— Не ожидал от журналистки такой решительности и безрассудства, — растерянно озвучил свои соображения собеседник.
— Значит, ты плохо разбираешься в людях, — не снижая напора, который, похоже, служил мне хорошей защитой, припечатала я. — И как ты с такими задатками стал лидером и управляешь большим количеством людей?
Думала, он обидится, все же грубовато фраза прозвучала. Но собеседник лишь отмахнулся:
— Нормально разбираюсь, когда припечет. Просто сейчас не особо стараюсь. Зачем напрягаться? Вот когда я создавал базу с нуля, тогда да, выкладывался по полной, — доверительно признался Карен. — Постепенно дела Сопротивления наладил, стало скучно, и все вот такие мелочи перестали казаться столь уж важными. И без моего контроля все работает. Приходится реагировать лишь на экстремальные ситуации, а в остальное время можно расслабиться. Пусть все идет своим чередом.
Говорил он теперь совсем не так, как раньше, когда от меня ему был нужен только репортаж. В голосе лидера мятежников чувствовалась искренность, без прикрас и желания казаться лучше. Похоже, сейчас ему требуется совсем иное — понимание и сочувствие, возможность выговориться.
И пусть я продолжала злиться на этого рыжего, злость была какой-то неполноценной, неправильной, неуместной и бессмысленной. Если до этого я продолжала стоять у двери, то теперь, оценив возникшее доверие, без спроса прошла к столу и села напротив Карена.

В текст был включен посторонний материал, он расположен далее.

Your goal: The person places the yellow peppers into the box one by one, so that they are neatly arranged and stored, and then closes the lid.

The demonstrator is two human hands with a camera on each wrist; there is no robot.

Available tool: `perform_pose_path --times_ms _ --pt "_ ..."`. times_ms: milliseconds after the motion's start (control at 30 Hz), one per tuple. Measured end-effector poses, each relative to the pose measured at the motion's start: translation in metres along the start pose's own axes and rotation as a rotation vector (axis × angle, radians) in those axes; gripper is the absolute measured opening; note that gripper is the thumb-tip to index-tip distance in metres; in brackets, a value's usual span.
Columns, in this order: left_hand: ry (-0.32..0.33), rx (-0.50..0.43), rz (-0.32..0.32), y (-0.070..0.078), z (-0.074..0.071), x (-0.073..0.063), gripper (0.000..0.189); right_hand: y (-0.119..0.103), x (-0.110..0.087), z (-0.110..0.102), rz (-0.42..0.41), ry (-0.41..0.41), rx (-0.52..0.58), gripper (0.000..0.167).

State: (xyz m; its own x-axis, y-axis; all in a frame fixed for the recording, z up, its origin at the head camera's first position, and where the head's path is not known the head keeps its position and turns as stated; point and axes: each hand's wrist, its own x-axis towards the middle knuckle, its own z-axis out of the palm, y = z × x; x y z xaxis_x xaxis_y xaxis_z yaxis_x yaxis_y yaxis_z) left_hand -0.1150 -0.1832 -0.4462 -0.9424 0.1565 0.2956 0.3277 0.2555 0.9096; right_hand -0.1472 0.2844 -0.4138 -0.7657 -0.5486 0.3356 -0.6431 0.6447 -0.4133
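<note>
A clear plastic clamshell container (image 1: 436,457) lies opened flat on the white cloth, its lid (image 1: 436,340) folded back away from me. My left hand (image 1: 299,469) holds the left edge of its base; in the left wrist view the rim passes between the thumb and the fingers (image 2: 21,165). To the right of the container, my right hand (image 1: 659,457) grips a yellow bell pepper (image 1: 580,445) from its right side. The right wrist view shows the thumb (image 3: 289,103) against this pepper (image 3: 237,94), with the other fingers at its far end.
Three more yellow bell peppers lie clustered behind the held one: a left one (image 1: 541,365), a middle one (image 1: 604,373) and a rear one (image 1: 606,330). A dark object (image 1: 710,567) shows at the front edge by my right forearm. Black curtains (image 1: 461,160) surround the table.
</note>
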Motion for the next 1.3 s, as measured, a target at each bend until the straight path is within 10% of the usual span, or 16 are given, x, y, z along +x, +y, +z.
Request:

На мое самоуправство он не отреагировал, похоже, отметив для себя лишь факт того, что я сделала. Куда эмоциональней отреагировал, когда я раскритиковала:
— Расслабились твои соратники донельзя. Пропустили меня через пост караула — ни документов не спросили, ни транспорт недосмотрели. И на базе постоянно отпускали в мой адрес пошлые намеки.
— Сам знаю! Дебилы одни! — ругнулся Карен.
— Можно подумать, им заняться больше нечем, — продолжила я, разделяя его негодование. — Понимаю, было бы мирное время, но вы же в конфликте с федералами. В любой момент на вас могут напасть, а маскировка гарантий не дает. Может, ты и в идее разочаровался, хотел бросить? Просто некому было передать свое дело?
— Передать реально некому, — согласился Карен. — Что касается “надоело”…
Он задумался, скорее всего сомневаясь, можно ли говорить правду едва знакомой девице-беглянке или разумнее будет информацию придержать. В итоге поделился откровениями — намеком, не прямым текстом, но все же.
— Когда идея завязана на деньгах, тут уже не до собственных желаний. Реализовать ее без поддержки со стороны нереально. Поначалу я действительно работал на голом энтузиазме, пытаясь организовать протестное движение, мечтал сделать этот мир лучше, правильнее. Потом понял, что без финансовых вливаний нихрена не выйдет. Потом вдруг “пожертвования” получил, меня поддержали, радовался как идиот. А потом… когда по уши в этом дерьме увяз, понял, что нужен спонсорам лишь как прикрытие. Я оказался привлекательной фигурой лидера, а мои база и соратники — ширмой для провокаций. А все потому, что мои убеждения идеалиста удачно совпали с чьими-то прагматичными планами. И мои действия оказались кому-то выгодны. Так что, жив я, пока моя идея полезна и востребована. Не будет выгоды — нас всех пустят в расход. Соскочить нереально. Приходится старательно притворяться, что я в любой момент готов вести мятежников бой.